------ Recorded information
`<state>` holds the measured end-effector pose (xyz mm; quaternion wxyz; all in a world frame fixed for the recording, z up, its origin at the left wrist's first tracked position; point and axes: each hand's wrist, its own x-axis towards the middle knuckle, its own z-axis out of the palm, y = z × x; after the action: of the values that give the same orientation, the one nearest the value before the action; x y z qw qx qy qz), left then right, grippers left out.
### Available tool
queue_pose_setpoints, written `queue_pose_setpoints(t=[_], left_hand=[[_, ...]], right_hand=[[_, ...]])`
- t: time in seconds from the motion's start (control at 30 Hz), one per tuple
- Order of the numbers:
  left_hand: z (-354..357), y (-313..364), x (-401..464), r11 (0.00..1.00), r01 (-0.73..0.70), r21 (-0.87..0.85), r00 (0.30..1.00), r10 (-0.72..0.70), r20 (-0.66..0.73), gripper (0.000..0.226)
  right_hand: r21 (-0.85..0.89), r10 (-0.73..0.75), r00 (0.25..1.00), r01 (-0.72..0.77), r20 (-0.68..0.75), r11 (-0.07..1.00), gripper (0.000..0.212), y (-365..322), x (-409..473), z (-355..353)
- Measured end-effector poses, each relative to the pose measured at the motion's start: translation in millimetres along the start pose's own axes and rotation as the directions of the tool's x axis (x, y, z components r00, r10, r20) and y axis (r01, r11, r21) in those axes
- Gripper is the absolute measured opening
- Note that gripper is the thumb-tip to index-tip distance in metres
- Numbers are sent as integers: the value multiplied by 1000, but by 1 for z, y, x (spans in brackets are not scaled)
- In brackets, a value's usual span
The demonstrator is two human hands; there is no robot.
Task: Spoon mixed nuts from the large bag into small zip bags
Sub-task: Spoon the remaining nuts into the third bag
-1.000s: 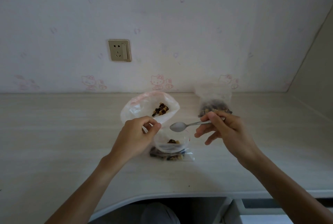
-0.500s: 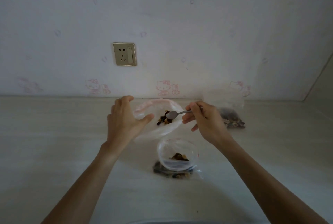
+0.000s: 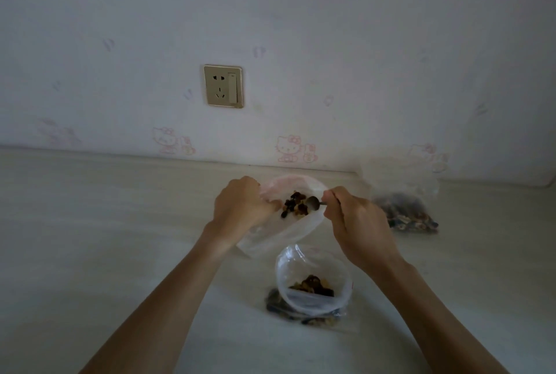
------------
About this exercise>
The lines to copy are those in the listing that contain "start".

Task response>
- t: time in seconds from the motion's start (control at 30 Hz), one per tuple
- Measured end-effector poses, each relative to the pose measured at the motion's start: translation in millimetres along the start pose's own axes and rotation as the directions of the tool's x axis (x, y, z components r00, r10, r20) and y axis (r01, r11, r21) in those axes

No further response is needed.